Your assignment: From the records below, set down exactly the lines starting with the line that contains "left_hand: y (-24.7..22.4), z" and going on through the line that contains "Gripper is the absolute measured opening". Nothing else is wanted.

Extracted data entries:
=== Section Start ===

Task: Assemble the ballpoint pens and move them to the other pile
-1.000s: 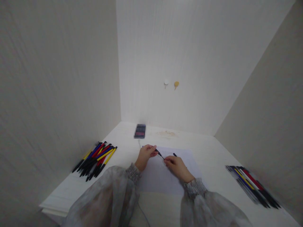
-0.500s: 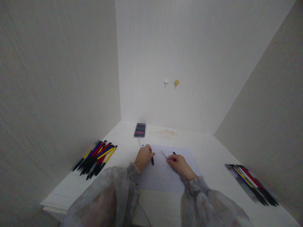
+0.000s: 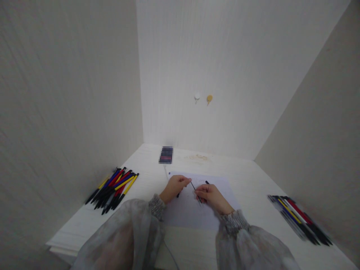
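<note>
White paper sheet [image 3: 191, 219], one, flat on the white table [image 3: 253, 195]; faint marks on its upper part, too small to read. Dark rectangular device [image 3: 166, 155] near the back wall [image 3: 174, 75], one, its face blurred into blocks, lettering unreadable.

Thin dark rod [image 3: 193, 185], one, slanted above the sheet between the two hands. Left hand [image 3: 176, 186]: thumb and fingertips closed on its upper end. Right hand [image 3: 210, 195]: fingers pinched on it lower down, its lower end apparently showing past them. Hands near each other, not touching.

Half a second ago the left fingers were away from the rod, with a black pen part under them, and the right hand alone held the rod. Now both hands are on it. End of the black pen part [image 3: 178, 195] shows under the left hand; cannot tell whether gripped or lying. Second short black piece [image 3: 207, 182] beyond the right hand, unmoved.

Left side: heaped pens with yellow, red, blue and black barrels [image 3: 115, 189], overlapping, total uncertain. Right side: blurred row of pens [image 3: 299, 219]; one red, one white, one yellow barrel distinct among darker ones. Both groups unchanged. Wall hooks: two, one white hook [image 3: 197, 96], one yellow hook [image 3: 209, 98].
</note>
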`<state>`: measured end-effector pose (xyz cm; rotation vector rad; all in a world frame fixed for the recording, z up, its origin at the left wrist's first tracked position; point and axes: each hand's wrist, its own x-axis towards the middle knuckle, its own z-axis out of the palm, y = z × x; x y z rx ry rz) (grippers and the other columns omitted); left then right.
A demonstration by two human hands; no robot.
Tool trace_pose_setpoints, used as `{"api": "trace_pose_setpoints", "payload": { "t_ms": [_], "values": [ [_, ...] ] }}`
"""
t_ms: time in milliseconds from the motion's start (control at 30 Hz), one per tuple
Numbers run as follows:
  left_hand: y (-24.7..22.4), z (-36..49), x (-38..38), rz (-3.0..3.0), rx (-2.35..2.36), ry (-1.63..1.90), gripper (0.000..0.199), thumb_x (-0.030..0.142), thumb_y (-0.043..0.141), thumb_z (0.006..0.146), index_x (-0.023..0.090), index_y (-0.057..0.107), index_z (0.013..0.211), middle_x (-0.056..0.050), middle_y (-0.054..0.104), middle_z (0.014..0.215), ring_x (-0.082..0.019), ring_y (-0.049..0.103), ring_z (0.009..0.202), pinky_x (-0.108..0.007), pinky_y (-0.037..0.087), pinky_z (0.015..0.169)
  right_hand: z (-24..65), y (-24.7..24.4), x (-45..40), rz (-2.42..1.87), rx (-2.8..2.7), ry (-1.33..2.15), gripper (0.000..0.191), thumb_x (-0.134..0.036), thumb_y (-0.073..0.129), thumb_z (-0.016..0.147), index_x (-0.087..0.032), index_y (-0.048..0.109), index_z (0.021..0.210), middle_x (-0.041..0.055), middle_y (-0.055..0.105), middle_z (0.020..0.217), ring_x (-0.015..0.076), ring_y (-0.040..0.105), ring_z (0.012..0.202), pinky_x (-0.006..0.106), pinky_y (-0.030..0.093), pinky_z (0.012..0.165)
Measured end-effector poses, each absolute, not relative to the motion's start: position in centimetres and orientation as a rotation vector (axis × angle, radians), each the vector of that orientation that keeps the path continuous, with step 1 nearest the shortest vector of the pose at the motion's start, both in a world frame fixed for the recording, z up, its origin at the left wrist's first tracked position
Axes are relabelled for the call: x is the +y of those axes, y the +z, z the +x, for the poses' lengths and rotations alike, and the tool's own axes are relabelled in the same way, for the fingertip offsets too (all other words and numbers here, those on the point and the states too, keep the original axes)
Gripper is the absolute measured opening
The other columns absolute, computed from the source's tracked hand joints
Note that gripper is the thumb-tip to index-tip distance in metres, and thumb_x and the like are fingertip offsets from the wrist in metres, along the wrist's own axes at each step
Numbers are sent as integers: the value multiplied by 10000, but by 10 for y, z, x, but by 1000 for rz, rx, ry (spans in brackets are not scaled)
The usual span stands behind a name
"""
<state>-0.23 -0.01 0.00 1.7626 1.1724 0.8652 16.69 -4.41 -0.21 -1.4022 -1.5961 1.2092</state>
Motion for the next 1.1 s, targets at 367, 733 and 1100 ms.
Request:
{"api": "trace_pose_setpoints", "payload": {
  "t_ms": [367,733,1100],
  "values": [
    [-1,-6,3,1454,1039,1053,380,509,492,656,142,491,558,67,352,411,-48,301,369,-194,235,391,159,2,-53,-1306,-1567,1464,197,-314,559,632,-118,545,638,23,601,565,65,463,405,191,343,411],
    [-7,-4,-7,2339,1375,567,262,411,562,632,164,648,648,-56,627,653,-163,540,630,-252,351,576,169,-3,-44,-1966,-1890,409,135,-197,474,679,-148,561,587,46,602,584,118,525,558,213,323,514],
    [-6,-5,-9,2359,1447,523,251,417,580,625,176,637,662,-66,629,714,-187,549,703,-269,374,623,168,1,-47,-2093,-1974,262,233,-352,460,754,-160,578,693,72,620,705,167,560,685,243,331,574]
  ]
}}
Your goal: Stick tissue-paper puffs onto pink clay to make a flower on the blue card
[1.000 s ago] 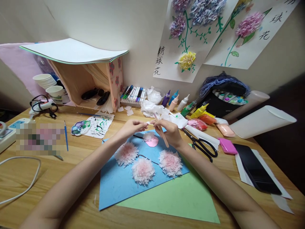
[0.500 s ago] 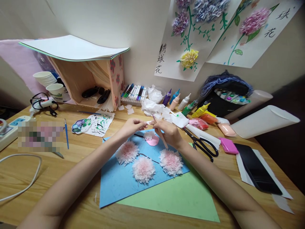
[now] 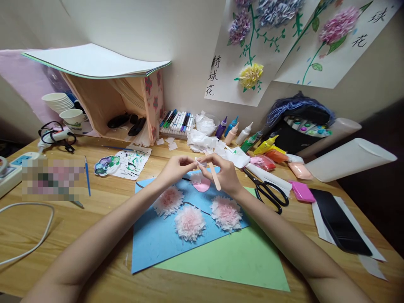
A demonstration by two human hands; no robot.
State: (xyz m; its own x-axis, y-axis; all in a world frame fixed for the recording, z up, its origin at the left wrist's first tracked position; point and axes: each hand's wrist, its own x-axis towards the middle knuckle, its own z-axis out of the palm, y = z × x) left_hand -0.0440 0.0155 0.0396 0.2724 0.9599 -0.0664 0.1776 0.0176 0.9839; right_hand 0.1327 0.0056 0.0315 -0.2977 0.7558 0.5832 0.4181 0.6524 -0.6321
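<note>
My left hand: thumb and fingertips pinched on a small white paper piece, over the far edge of the blue sheet.
My right hand: grasping the wooden stick, with my fingertips at the same paper piece, meeting those of my left.
Wooden stick: slanting down from my right fingers, its rounded near end free, above the blue sheet.
Pink patch: on the far part of the blue sheet, just nearer me than my fingers, with a white tuft on its far side.
Fluffy flowers: pink-centred and white-edged, one to the left, one in the middle and nearest me, one to the right.
Blue sheet: on the wooden table, overlapping the green sheet on the near right.
Scissors: black-handled, right of my right hand.
White paper heap: beyond my hands, left of the paint bottles.
Phone: far over to the right, lying on white paper.
Blue brush: well to the left, flat on the wood.
</note>
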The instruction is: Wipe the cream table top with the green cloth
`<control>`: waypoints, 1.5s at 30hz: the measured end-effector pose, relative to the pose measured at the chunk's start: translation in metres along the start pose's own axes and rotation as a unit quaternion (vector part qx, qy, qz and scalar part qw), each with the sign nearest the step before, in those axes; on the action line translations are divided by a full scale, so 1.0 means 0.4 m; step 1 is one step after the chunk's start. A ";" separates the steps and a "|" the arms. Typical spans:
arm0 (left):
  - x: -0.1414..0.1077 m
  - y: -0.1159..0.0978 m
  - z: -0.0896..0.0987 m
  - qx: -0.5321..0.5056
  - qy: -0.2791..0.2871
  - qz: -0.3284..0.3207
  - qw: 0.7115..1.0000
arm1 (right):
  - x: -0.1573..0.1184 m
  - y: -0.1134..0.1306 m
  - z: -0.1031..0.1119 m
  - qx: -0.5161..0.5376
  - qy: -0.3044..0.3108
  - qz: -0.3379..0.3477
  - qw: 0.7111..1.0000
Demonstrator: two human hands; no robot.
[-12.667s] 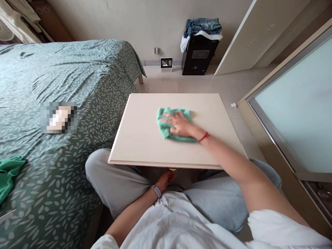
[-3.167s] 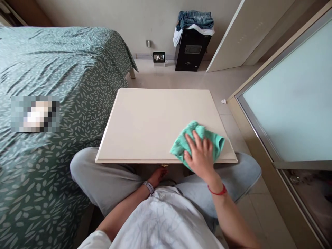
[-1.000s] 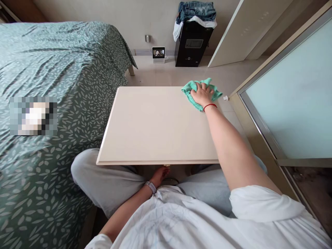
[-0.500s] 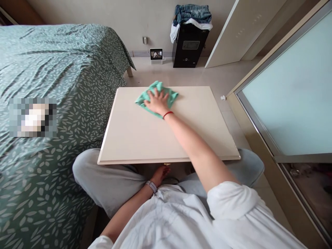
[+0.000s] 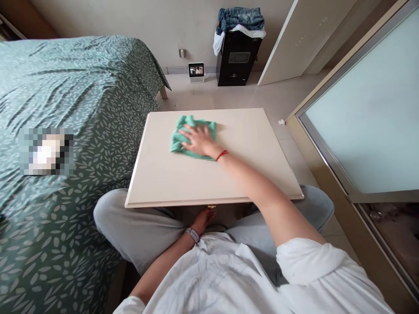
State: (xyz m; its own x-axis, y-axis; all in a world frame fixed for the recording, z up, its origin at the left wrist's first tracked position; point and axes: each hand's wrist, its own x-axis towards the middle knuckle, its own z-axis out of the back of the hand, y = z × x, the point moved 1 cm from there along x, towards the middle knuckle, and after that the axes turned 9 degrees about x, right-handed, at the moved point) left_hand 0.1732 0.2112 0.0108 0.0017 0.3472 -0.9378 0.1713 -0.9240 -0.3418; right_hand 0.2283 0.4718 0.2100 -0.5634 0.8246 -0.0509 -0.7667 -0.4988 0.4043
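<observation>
My right hand [image 5: 199, 138] lies with fingers spread on a green cloth [image 5: 176, 141], pressing it onto the tabletop. The cloth is rumpled, its edges showing around the hand. Beneath it is a cream-coloured small table [image 5: 170, 183], across my legs. My left hand [image 5: 204, 218] is low, by the near edge of the table, its fingers loosely curled with nothing visible in them. Close above those fingers a small gold-coloured metal fitting [image 5: 212, 206] shows under the tabletop edge.
On the left stands a bed with a green leaf-patterned cover [image 5: 108, 87]. Beyond the table are a small screen device [image 5: 196, 73] on the floor and a black cabinet [image 5: 237, 65] topped with folded jeans [image 5: 240, 18]. A frosted sliding panel [image 5: 369, 109] is on the right.
My right hand has pulled the green cloth toward me and slightly left, away from the far edge of the tabletop. My left hand stays in place.
</observation>
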 end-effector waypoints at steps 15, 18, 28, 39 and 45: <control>-0.017 -0.004 -0.017 0.010 0.023 -0.014 1.000 | -0.248 -0.143 0.070 -0.014 -0.134 -0.306 0.942; -0.012 -0.002 -0.014 0.009 0.022 -0.018 1.000 | -0.147 0.006 0.025 -0.006 -0.086 -0.206 0.975; -0.004 -0.001 -0.004 -0.014 0.006 -0.025 1.000 | 0.011 0.346 -0.147 -0.001 0.040 0.169 0.985; -0.023 -0.011 -0.008 -0.002 0.003 -0.010 1.000 | -0.213 -0.145 0.055 -0.028 -0.024 -0.093 0.995; -0.016 -0.007 -0.009 0.011 0.007 -0.012 1.000 | -0.436 -0.345 0.095 -0.031 -0.177 -0.343 0.922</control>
State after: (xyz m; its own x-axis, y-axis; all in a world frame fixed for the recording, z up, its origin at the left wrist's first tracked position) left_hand 0.1763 0.2121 0.0181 0.0120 0.3721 -0.9281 0.1492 -0.9184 -0.3663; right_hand 0.4441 0.4069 0.1979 0.1884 0.9816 0.0312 -0.9273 0.1673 0.3348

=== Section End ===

Solution below:
  left_hand: y (-24.7..22.4), z (-36..49), x (-38..38), rz (-3.0..3.0), rx (-2.35..2.36), ry (-1.63..1.90), gripper (0.000..0.199), thumb_x (-0.030..0.142), thumb_y (-0.043..0.141), thumb_z (0.006..0.146), index_x (-0.023..0.090), index_y (-0.057..0.107), index_z (0.013..0.211), middle_x (-0.056..0.050), middle_y (-0.054..0.104), middle_z (0.014..0.215), ring_x (-0.082..0.019), ring_y (-0.049..0.103), ring_z (0.009..0.202), pinky_x (-0.108..0.007), pinky_y (-0.037..0.087), pinky_z (0.015..0.169)
  right_hand: z (-24..65), y (-24.7..24.4), x (-45..40), rz (-2.42..1.87), rx (-2.8..2.7), ry (-1.33..2.15), gripper (0.000..0.191), thumb_x (-0.134..0.036), thumb_y (-0.073..0.129), thumb_z (-0.016..0.147), index_x (-0.087..0.032), index_y (-0.048..0.109), index_z (0.021..0.210), middle_x (-0.041..0.055), middle_y (-0.055..0.105), middle_z (0.020..0.217), ring_x (-0.015..0.076), ring_y (-0.040..0.105), ring_z (0.012..0.202), pinky_x (-0.006..0.106), pinky_y (-0.030..0.093), pinky_z (0.012..0.165)
Measured end-effector poses, each absolute, not relative to the motion's start: position in centimetres and orientation as a rotation vector (axis × angle, radians), each the vector of that orientation that keeps the path continuous, with step 1 nearest the shortest vector of the pose at the motion's start, both in a world frame fixed for the recording, z up, its origin at the left wrist's first tracked position
Axes are relabelled for the call: x is the +y of those axes, y the +z, z the +x, for the poses' lengths and rotations alike, and the tool's own axes are relabelled in the same way, for the fingertip offsets too (all other words and numbers here, those on the point and the states too, keep the original axes)
Gripper is the absolute measured opening

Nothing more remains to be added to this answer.